As such, Suzlon’s pitch to the various state regulators and policy makers such as NITI Aayog, is to strengthen regulations for ‘wheeling and banking’, or enabling power generators to ‘bank’ their surplus power with the electricity distribution company and draw it back later, for a nominal ‘wheeling’ charge for using the discom’s grid.

Calling it a time-tested model, Tanti noted that Suzlon has 1,600 customers in Tamil Nadu alone.

These customers are small and medium textile companies who are “financially extremely healthy” because their power cost works out to around 50 paise a kWhr.

A wind power plant produces power for a good twenty-five years, and the cost of the power they produce, averaged over the period, works out to less than ₹4, even if they do not avail themselves of any financial sops.

Financial aspects

However, as the power plant owner keeps paying off the loans, the cost tapers and works out to around 50 paise, which is the cost of maintenance and insurance.

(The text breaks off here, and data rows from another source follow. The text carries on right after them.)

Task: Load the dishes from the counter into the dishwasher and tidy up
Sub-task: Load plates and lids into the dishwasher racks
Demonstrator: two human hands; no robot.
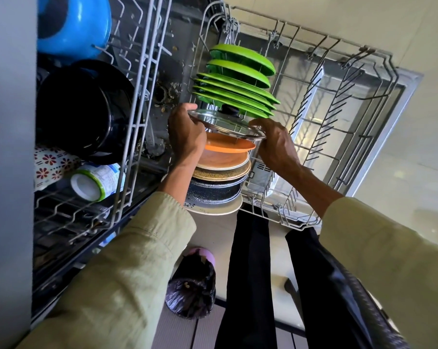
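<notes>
Both hands, the left hand [186, 129] and right hand [273, 142], grip the glass lid [225, 123] by its rim over the rack [338, 102]; it may slip and knock the green plates [238, 81].

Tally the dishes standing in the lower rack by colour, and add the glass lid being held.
Green plates: 7
Orange plate: 1
Brown plate: 1
Speckled tan plate: 1
Black speckled dish: 1
White plate: 1
Glass lid, held by both hands: 1
Total: 13
</notes>
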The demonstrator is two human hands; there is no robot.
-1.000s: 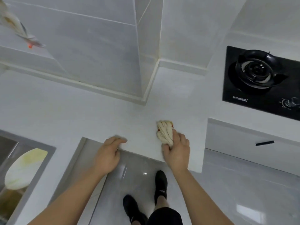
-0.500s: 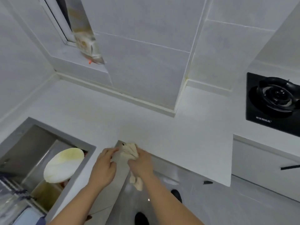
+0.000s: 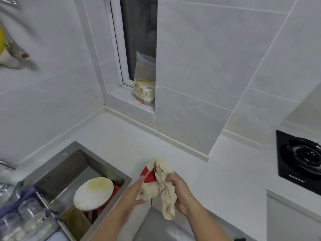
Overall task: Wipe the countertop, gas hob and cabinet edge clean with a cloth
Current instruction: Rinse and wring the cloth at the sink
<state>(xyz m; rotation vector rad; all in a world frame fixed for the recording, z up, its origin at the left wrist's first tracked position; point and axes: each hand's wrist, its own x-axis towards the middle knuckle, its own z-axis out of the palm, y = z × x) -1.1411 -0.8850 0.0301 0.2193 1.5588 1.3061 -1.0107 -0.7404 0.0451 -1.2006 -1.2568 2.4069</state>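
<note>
**Cloth being regathered at counter's front edge**

The cloth [image 3: 160,186], cream with a red patch, was bunched between both hands just above the countertop [image 3: 217,180]. The right hand [image 3: 180,193] had fingers curled round its crumpled bulk, a tail hanging below the palm. The left hand [image 3: 133,193] lay with fingers nearly straight against the cloth's near side. Judgement: refold to a flat, fresh face under the right fingertips before wiping. The gas hob [image 3: 300,159] sat well to the right of the right fingers.
</note>
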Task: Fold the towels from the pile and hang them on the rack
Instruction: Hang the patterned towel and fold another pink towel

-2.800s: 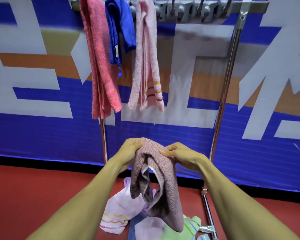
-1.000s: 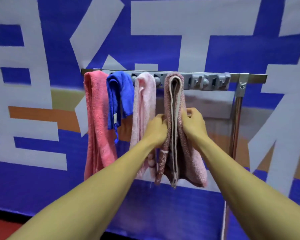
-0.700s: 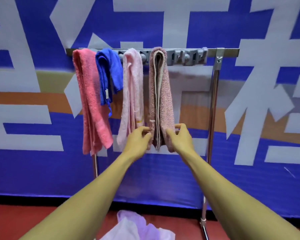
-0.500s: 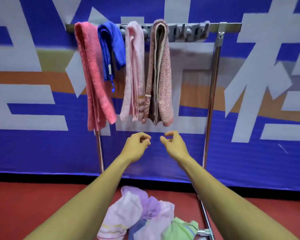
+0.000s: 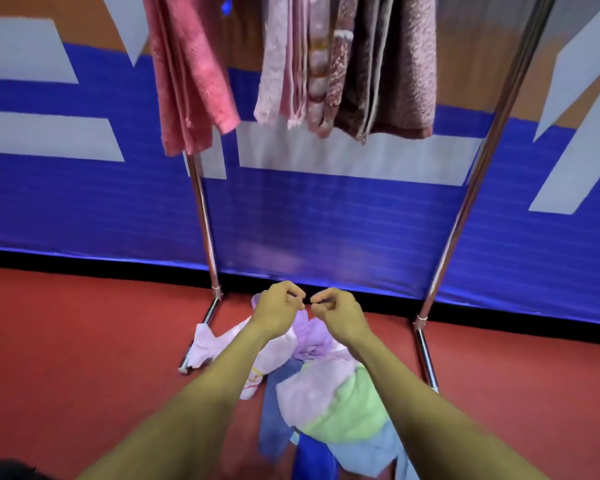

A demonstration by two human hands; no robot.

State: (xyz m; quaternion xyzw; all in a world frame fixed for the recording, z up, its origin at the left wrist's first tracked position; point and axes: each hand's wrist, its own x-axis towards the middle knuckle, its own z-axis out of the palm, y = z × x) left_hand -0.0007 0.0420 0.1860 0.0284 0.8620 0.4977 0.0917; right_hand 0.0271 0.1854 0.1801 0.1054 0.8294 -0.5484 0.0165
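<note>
The pile of towels lies on the red floor between the rack's feet, with lilac, pale pink, green and blue pieces tangled together. My left hand and my right hand hover side by side just above the pile's far end. Both have their fingers curled in and hold nothing. Above hang the lower ends of a coral towel, a pale pink towel and the mauve-brown towel. The rack's top bar is out of view.
The rack's left post and right post are chrome and run down to floor rails on either side of the pile. A blue and white banner wall stands right behind. Red floor spreads left and right.
The mauve-brown towel went from my hands onto the rack, beside the pale pink one. Both hands let go of it and dropped low over the pile, and my view tilted down.
</note>
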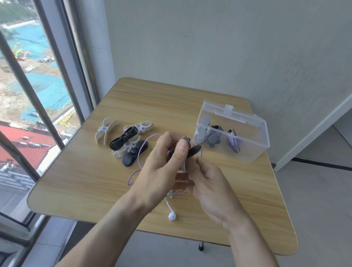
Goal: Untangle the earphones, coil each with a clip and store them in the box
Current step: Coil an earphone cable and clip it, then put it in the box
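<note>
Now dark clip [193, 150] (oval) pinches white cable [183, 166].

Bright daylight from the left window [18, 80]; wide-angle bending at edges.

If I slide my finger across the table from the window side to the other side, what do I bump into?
White clip → pile of black and white clips → left hand → right hand → clear box.

- Light wood desk [67, 188] with rounded corners in front of me, pushed close to a pale grey wall [219, 42].
- Tall window [25, 70] on my left, dark frames, daylight.
- Grey floor [321, 216] to my right.
</note>
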Demonstrator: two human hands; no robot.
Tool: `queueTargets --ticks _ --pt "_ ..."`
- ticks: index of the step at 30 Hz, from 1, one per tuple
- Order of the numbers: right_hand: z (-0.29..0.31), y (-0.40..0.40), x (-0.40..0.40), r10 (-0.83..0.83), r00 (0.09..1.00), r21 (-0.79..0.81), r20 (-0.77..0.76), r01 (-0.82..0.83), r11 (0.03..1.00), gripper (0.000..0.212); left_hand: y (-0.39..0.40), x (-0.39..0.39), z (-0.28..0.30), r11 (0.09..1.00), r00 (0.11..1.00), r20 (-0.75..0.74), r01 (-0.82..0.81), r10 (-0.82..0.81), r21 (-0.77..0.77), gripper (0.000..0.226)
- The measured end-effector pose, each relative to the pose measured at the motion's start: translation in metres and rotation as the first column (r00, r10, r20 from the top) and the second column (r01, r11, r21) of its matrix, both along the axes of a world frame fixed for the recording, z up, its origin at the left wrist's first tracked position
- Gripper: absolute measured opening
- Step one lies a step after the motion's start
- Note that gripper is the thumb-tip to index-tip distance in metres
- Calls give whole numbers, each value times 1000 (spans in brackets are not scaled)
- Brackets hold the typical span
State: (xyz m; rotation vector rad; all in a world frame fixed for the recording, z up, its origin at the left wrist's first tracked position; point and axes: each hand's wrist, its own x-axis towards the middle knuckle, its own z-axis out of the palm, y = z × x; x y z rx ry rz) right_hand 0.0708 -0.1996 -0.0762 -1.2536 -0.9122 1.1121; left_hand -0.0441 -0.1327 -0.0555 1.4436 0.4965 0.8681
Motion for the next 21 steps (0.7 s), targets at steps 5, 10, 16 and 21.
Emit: queueTargets --ticks 5,10,16,21 --pt "-5 -3 9 -146 969 -16 200 152 988 26 4 5 -20 828 960 -199 -56 199 558 26" --pt "-7 -6 12 -389 757 60 526 423 904 16 9 8 -30 716 901 -290 -33 324 698 56" --pt "1 -10 9 -596 560 290 576 541 789 10 5 9 -24 594 858 -213 -127 467 794 46" --pt "2 -12 5 -636 637 271 435 581 768 15 -1 18 -30 582 859 -137 -208 493 786 43"
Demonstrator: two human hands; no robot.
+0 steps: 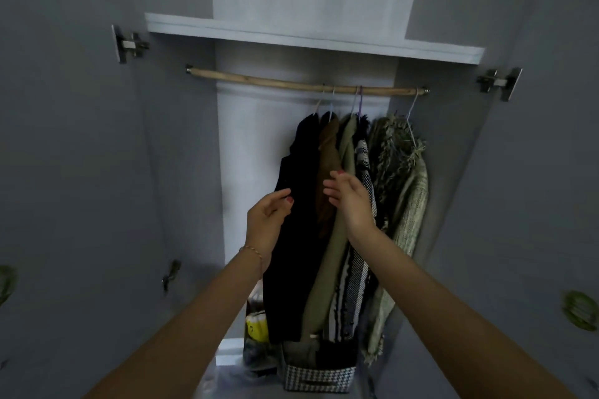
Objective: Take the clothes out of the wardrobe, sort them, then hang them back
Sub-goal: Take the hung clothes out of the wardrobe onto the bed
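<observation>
Under the white shelf (pixel 311 37), on the wooden rail (pixel 291 82), five garments on hangers, all pushed to the right half; left half of the rail bare, with free room there. From left: black garment (pixel 291 253), brown garment (pixel 327 172), olive garment (pixel 324 275), black-and-white patterned garment (pixel 355 275), light green knit (pixel 408 210) close to the right wall. Left hand (pixel 267 220) at the left edge of the black garment, fingers loosely curled, grasp not certain. Right hand (pixel 348 197) released, fingers straight, before the olive garment. Below, a houndstooth box (pixel 317 377).
</observation>
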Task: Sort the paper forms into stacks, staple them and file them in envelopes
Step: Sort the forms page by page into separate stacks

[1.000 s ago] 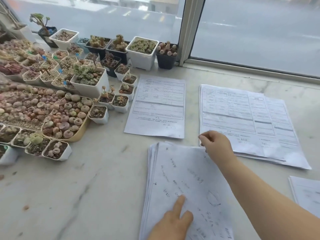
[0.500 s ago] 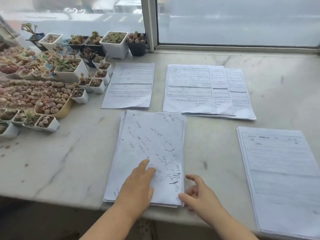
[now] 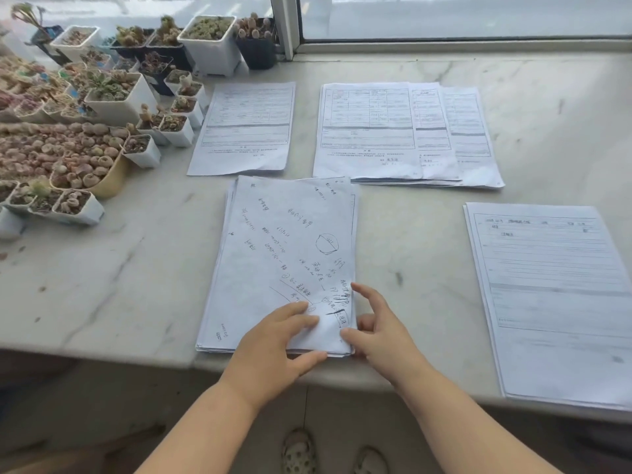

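Observation:
A thick stack of papers (image 3: 280,254), its top sheet covered in handwriting, lies near the front edge of the marble counter (image 3: 102,268). My left hand (image 3: 273,347) rests on its lower part, fingers flat on the top sheet. My right hand (image 3: 379,333) is at the stack's lower right corner, thumb on the corner and index finger reaching over the right edge. Behind it lie a single printed form (image 3: 244,128) and a fanned pile of printed forms (image 3: 403,131). Another pile of forms (image 3: 554,295) lies at the right.
Many small pots of succulents (image 3: 102,97) crowd the left and back left of the counter. A window frame (image 3: 285,25) runs along the back. The counter's front edge is just under my hands; my feet show on the floor below.
My right hand has drawn back from the far fanned pile to the handwritten stack's lower right corner. My left hand has spread flat on the sheet. The camera has tilted down.

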Demonstrator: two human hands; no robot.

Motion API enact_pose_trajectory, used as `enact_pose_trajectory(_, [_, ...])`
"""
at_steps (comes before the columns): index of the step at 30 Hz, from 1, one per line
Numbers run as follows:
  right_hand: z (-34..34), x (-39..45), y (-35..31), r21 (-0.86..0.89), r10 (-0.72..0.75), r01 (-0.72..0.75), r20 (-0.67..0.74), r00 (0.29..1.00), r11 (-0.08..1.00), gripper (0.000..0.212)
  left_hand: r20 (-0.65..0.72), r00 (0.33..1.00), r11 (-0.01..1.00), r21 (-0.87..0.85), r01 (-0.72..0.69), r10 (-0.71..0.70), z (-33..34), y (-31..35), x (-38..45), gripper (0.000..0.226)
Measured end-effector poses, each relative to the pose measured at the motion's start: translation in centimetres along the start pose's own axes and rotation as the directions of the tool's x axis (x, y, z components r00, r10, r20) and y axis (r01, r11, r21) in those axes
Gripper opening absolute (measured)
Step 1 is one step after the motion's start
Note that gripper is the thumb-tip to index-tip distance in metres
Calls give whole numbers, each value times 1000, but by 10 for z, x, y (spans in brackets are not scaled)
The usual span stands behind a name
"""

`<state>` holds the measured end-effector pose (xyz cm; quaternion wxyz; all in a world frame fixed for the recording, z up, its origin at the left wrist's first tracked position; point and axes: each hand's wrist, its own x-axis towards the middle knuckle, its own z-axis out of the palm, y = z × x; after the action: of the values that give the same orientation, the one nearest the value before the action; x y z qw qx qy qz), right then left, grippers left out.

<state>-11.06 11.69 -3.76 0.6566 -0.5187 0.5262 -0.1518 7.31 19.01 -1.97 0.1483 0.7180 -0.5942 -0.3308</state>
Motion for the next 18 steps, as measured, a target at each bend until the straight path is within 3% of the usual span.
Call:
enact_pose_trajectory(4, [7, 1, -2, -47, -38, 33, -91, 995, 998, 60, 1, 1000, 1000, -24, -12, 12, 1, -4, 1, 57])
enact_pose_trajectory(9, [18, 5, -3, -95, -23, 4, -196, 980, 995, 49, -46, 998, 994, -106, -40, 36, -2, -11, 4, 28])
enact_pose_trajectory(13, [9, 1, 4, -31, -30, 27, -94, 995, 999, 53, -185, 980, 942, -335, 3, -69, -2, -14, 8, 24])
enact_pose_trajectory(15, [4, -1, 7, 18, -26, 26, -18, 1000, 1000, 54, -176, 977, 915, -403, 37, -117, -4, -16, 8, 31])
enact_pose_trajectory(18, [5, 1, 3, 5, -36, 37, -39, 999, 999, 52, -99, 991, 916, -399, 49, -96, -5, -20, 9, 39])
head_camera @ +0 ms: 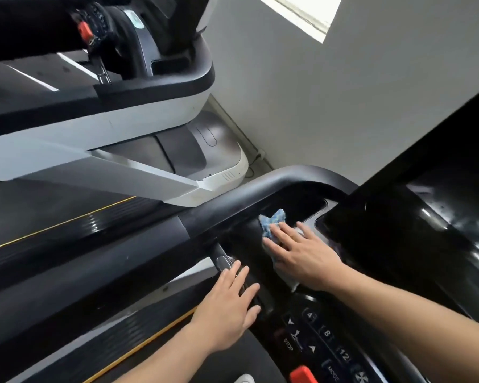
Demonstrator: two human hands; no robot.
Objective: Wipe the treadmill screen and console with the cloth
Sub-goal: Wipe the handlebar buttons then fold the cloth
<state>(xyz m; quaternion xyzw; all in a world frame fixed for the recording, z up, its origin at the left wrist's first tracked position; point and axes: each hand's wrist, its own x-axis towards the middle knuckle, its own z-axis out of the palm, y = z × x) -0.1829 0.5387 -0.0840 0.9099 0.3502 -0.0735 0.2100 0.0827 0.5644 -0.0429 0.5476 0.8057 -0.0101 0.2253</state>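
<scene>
Console (310, 308): right hand (302, 255) flat, pressing cloth (271, 221).

Most of the crumpled blue-and-white cloth (273, 221) lies hidden under the flat right hand (302, 252), the glossy black treadmill screen (440, 189) runs off the right edge, and the keypad lettering nearer the wrist seems blurred.

I see the blue-and-white cloth (273, 221) bunched on the glossy black console (293, 305), in its upper corner pocket beneath the curved handrail; the dark screen (415, 189) rises tilted just beside it.
</scene>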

Making power available at 50 paise a kWhr is one of the two fundamental requirements for the ‘Make in India’ initiative to be successful, the other being proving subsidised interest rates for capital goods (such as wind turbines) used for business, Tanti said.

Outgrow the market

Tanti believes that the Indian wind power market will increase 15 per cent annually, and Suzlon would grab a higher share of the growing market.

In the current year, Suzlon would carve out 40 per cent of the market for itself and maintain market share at that level later, he said.

Last year, 900 MW of Suzlon’s machines were installed, giving it a 26 per cent share of the 3,472 MW pie.

Tanti counts among Suzlon’s strengths the ability to acquire land and having blade manufacturing units in almost every windy State.

Unlike the competition, he said, Suzlon has its own set-up in each state to buy land.

He made light of the growing competition in the field, saying that Suzlon knows the complex Indian market best.